Ini foto-foto putra saya yang diambil beberapa jam setelah ia lahir. Oia, malaikat kecil ini saya beri nama, Fathir Faeyza Raharja Ucu. Fathir artinya pencipta. Faeyza berarti sukses, dan Raharja bermakna sejahtera. Sementara Ucu adalah nama keluarga saya. Jadi digabungkan menjadi 'pencipta yang sukses dan sejahtera'.




Pipinya masih merah. Foto ini diambil 4-5 jam setelah dia lahir


 
Foto ini diambil Selasa petang. Fathir udah bisa diajak berinteraksi.

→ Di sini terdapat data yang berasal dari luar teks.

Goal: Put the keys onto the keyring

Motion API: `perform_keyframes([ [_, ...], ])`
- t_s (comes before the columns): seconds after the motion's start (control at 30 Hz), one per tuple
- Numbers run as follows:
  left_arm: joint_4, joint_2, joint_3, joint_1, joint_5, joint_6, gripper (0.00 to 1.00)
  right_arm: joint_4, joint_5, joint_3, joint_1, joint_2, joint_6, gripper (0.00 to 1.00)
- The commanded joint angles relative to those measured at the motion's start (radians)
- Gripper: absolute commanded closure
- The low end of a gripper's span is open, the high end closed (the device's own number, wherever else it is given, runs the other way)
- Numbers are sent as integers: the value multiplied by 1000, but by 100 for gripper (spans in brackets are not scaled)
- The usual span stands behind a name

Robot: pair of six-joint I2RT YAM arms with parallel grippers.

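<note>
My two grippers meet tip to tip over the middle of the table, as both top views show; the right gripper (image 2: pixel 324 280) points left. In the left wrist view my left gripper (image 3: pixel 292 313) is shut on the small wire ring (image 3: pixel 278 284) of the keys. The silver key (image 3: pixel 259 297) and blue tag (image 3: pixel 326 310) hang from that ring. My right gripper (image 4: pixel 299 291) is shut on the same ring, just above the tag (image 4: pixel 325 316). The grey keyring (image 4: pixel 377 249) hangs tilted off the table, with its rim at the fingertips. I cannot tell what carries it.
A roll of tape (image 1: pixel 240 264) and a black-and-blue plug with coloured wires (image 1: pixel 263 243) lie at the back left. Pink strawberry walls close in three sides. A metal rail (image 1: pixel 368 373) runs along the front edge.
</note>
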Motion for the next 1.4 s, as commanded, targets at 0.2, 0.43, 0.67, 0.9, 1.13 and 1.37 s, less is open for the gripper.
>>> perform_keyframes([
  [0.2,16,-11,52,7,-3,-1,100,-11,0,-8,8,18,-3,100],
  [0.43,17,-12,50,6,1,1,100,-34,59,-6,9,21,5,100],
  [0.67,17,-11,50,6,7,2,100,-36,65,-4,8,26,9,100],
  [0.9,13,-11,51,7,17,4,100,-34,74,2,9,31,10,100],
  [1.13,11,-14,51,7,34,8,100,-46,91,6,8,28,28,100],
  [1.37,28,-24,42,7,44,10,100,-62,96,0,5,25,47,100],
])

                                   Foto bareng anak lanang.




Baru juga lahir, Fathir udah ngajakin bicara. Subhanallah. Mahasuci Engkau ya Allah. Terima kasih untuk karunia keturunan. Jadikan anakku sebagai penyelamat aku dan istri dari jilatan api neraka. Jadikan dia anak shaleh yang membawa kami ke surga-Mu. Penyejuk jiwa. Mudahkanlah hidupnya, lancarkanlah rizkinya, jagalah dari sengat dunia. Jadikan dia sebagai penghafal Alquran dan perawi hadist. Imam Masjidil Haram atau Masjid Madinah. Ringankanlah langkahnya untuk pergi ke Makkah dan Madinah seperti ke halaman rumah. Keliling dunia seperti pergi ke tempat kerja. Amin.

Semua orang bisa jadi anak, tapi belum tentu bisa jadi bapak. Maka jangan sia-siakan anak dengan urusan sepele. Urusan dunia, gadjet, media sosial, atau kerjaan. Love, Kiss, Hug.